Below are some records. Reproduce them exactly from their first line through the line with "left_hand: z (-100", inclusive.

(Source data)

* * * * * * *

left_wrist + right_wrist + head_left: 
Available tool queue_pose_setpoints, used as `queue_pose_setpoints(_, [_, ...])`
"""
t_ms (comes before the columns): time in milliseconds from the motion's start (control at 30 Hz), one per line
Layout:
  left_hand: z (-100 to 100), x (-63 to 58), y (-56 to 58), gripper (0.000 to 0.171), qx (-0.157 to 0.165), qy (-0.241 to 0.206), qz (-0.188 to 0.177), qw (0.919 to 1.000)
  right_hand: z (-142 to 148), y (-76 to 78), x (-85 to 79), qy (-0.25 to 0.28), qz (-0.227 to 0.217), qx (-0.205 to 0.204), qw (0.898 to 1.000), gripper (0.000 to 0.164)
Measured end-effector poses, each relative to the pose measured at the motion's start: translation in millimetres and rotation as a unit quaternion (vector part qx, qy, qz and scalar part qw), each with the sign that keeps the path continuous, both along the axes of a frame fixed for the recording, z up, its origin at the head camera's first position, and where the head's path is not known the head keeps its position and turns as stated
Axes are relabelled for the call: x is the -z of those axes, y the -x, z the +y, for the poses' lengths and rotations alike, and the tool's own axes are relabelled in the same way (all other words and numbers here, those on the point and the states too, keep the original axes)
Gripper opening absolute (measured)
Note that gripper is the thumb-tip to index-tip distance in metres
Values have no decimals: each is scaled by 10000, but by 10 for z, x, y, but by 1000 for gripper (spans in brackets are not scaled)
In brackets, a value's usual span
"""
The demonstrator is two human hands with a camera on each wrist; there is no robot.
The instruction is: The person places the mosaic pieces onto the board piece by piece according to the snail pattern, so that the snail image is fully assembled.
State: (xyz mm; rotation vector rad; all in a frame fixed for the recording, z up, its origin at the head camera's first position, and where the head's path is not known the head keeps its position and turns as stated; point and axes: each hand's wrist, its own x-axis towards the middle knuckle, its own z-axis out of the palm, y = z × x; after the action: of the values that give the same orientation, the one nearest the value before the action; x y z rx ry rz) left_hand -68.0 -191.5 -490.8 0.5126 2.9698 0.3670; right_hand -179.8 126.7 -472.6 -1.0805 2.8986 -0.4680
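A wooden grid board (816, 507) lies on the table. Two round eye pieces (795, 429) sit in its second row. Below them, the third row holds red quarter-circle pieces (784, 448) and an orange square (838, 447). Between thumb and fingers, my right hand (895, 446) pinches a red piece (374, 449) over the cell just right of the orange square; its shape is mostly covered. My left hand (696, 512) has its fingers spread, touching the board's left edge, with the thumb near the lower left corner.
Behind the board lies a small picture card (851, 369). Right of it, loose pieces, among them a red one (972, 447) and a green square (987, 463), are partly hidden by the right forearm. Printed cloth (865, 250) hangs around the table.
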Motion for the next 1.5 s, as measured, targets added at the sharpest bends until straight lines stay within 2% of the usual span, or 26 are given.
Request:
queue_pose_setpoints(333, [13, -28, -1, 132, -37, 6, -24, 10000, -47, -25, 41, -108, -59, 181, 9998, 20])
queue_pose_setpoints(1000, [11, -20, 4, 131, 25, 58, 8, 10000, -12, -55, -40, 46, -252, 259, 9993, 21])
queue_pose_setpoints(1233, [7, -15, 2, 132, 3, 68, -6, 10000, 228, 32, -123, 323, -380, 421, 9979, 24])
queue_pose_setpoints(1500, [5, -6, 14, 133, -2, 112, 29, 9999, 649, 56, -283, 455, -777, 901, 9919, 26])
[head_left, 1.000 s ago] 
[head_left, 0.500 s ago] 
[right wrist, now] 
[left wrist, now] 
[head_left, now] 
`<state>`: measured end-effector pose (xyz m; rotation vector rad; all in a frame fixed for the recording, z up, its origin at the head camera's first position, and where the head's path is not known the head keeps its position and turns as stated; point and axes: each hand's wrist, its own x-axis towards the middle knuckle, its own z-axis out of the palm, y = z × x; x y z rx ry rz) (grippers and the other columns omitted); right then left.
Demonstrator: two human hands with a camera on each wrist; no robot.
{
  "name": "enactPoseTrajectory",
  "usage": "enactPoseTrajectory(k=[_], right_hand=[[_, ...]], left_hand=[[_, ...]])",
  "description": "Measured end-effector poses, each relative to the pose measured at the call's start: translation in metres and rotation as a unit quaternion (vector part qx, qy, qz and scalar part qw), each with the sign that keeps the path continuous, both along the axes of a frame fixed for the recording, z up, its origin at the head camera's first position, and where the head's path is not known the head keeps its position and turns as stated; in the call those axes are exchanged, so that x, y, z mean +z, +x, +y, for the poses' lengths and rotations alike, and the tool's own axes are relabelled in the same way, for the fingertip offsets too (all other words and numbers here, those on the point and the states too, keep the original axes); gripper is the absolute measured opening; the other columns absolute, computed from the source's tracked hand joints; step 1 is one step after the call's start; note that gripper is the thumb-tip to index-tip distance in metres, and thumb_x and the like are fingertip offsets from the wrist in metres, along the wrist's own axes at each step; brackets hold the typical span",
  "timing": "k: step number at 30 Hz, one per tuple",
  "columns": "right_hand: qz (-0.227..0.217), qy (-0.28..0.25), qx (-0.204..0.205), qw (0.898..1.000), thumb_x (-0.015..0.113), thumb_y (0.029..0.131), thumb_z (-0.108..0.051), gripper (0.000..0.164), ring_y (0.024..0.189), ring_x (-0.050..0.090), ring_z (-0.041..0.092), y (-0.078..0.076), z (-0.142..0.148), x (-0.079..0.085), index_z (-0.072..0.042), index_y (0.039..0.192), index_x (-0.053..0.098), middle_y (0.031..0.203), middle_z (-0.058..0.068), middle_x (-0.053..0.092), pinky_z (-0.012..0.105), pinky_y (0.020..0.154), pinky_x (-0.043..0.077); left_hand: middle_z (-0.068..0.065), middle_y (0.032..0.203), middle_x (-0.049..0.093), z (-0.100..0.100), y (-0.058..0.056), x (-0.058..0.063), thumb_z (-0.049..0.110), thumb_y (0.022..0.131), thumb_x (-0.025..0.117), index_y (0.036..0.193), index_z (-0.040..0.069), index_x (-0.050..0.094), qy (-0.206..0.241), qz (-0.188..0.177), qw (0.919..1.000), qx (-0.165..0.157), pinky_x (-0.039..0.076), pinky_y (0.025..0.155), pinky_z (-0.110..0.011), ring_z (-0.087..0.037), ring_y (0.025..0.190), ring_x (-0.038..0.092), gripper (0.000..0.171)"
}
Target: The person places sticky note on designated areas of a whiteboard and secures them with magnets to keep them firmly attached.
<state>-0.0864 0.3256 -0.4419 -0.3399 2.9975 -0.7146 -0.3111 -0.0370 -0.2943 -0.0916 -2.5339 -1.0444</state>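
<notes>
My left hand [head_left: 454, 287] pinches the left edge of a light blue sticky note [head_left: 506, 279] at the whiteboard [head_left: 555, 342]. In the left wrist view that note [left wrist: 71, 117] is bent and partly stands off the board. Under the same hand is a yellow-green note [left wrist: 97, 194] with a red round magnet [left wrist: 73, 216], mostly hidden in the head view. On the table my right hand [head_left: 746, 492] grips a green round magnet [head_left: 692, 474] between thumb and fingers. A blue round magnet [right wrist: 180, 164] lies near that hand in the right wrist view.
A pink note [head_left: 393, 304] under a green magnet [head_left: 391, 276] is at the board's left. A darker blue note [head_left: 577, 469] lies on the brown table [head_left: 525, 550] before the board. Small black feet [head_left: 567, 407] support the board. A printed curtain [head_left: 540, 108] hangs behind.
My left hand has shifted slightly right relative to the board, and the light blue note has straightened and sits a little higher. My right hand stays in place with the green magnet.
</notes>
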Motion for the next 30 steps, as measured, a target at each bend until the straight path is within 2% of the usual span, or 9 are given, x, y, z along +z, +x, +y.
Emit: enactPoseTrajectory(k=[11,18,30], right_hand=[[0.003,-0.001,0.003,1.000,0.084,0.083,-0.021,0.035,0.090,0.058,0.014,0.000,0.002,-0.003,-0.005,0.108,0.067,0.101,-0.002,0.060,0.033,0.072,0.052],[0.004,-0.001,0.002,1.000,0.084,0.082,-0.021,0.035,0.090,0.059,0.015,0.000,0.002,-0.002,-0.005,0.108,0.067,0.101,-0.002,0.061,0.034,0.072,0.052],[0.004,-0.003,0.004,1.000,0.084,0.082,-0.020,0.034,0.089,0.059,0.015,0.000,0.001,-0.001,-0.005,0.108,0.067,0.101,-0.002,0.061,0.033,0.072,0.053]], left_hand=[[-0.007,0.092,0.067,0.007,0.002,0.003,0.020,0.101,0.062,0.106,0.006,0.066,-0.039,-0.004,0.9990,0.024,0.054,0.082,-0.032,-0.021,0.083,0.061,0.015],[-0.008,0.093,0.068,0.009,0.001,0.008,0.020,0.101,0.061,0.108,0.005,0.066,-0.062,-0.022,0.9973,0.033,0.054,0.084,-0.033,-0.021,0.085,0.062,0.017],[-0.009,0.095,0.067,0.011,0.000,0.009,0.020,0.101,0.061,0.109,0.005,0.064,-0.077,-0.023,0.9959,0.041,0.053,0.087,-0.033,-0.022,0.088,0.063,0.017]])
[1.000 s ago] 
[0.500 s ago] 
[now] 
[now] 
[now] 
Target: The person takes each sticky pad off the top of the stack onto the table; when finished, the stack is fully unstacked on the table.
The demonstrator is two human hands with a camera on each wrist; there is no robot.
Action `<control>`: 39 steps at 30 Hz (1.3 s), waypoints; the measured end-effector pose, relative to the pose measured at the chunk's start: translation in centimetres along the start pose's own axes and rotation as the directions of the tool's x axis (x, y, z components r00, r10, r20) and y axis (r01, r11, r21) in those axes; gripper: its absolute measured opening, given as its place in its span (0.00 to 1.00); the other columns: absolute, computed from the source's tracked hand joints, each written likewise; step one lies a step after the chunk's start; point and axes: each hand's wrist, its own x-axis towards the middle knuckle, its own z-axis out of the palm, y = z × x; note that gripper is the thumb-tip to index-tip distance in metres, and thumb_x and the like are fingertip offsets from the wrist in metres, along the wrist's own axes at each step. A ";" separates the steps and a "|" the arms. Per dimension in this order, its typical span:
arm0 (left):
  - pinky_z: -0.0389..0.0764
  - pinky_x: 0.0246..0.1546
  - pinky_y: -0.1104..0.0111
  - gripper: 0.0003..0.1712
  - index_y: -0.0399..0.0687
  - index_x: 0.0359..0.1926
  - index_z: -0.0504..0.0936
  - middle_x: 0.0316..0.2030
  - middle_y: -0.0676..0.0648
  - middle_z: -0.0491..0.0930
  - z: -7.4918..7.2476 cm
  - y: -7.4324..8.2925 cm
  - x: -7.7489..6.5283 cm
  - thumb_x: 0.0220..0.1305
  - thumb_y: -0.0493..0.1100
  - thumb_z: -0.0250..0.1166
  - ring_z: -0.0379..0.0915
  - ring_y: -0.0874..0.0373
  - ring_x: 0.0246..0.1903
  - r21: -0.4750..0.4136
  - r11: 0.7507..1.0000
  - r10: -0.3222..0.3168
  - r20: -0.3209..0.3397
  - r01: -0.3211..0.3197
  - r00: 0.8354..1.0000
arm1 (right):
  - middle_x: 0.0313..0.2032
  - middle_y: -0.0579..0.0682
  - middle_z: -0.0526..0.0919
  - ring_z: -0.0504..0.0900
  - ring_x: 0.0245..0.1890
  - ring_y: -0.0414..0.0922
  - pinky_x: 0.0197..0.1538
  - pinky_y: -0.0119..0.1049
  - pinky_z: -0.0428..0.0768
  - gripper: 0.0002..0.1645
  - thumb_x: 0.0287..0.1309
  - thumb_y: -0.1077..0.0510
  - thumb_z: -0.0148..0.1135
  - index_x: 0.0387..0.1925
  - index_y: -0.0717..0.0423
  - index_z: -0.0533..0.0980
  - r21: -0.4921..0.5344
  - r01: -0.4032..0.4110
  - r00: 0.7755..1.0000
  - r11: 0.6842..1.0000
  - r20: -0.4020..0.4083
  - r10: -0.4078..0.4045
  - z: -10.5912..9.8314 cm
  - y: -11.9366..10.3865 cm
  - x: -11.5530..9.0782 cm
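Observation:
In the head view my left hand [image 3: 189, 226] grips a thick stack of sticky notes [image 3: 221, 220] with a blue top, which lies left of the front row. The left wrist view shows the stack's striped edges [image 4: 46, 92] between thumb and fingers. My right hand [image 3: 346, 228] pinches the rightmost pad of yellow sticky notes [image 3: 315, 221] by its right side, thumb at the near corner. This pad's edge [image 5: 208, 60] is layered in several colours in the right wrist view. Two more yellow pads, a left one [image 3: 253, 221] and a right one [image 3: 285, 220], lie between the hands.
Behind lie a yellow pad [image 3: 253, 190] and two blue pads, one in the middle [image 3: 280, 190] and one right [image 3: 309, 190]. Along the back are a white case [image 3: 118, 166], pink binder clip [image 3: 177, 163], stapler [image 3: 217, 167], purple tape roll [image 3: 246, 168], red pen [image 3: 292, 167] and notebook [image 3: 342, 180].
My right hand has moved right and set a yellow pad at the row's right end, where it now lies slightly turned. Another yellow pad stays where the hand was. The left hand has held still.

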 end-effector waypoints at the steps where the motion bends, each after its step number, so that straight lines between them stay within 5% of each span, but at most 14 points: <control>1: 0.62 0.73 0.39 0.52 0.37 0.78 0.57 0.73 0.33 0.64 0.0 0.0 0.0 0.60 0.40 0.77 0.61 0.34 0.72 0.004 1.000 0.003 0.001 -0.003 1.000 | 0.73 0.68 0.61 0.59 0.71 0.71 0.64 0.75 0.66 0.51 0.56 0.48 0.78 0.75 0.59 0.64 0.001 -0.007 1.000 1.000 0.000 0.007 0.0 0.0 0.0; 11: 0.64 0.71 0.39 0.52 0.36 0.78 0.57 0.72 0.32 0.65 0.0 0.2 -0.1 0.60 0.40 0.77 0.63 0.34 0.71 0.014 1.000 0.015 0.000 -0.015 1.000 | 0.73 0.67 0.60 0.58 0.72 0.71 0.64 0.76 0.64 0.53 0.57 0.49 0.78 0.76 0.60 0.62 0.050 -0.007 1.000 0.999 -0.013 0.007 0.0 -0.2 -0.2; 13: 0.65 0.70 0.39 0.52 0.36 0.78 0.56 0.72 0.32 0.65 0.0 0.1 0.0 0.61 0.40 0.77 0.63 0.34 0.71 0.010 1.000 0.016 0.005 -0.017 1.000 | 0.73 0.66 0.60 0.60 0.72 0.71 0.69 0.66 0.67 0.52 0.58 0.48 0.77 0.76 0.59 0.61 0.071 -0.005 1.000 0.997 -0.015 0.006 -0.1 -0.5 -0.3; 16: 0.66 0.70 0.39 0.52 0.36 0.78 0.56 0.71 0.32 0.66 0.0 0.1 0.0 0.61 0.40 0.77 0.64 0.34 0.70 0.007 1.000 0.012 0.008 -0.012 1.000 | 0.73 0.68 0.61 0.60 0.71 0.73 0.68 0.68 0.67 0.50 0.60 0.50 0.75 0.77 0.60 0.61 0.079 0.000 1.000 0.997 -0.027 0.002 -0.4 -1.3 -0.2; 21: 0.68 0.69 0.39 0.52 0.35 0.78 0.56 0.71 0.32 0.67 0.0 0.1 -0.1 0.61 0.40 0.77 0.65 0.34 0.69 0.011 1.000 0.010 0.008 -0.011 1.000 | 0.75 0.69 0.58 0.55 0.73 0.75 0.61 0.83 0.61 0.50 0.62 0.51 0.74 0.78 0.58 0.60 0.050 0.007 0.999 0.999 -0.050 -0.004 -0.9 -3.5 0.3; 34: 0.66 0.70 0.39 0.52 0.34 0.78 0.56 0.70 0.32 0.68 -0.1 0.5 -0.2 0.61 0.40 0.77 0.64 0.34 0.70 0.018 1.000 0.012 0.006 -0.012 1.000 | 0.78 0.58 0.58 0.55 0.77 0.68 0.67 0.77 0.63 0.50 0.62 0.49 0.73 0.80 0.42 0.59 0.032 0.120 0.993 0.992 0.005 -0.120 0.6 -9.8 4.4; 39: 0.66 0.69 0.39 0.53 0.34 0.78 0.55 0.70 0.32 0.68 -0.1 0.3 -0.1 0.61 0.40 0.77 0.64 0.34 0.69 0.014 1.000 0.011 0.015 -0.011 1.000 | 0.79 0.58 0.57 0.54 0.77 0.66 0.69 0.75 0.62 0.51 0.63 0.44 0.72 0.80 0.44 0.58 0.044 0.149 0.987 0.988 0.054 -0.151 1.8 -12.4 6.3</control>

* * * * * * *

Answer to this exercise
left_wrist + right_wrist + head_left: 
Available tool queue_pose_setpoints, used as `queue_pose_setpoints(_, [_, ...])`
"""
t_ms (comes before the columns): time in milliseconds from the motion's start (control at 30 Hz), one per line
Layout:
  left_hand: z (-100 to 100), x (-63 to 58), y (-56 to 58), gripper (0.000 to 0.171), qx (-0.157 to 0.165), qy (-0.241 to 0.206), qz (-0.188 to 0.177), qw (0.919 to 1.000)

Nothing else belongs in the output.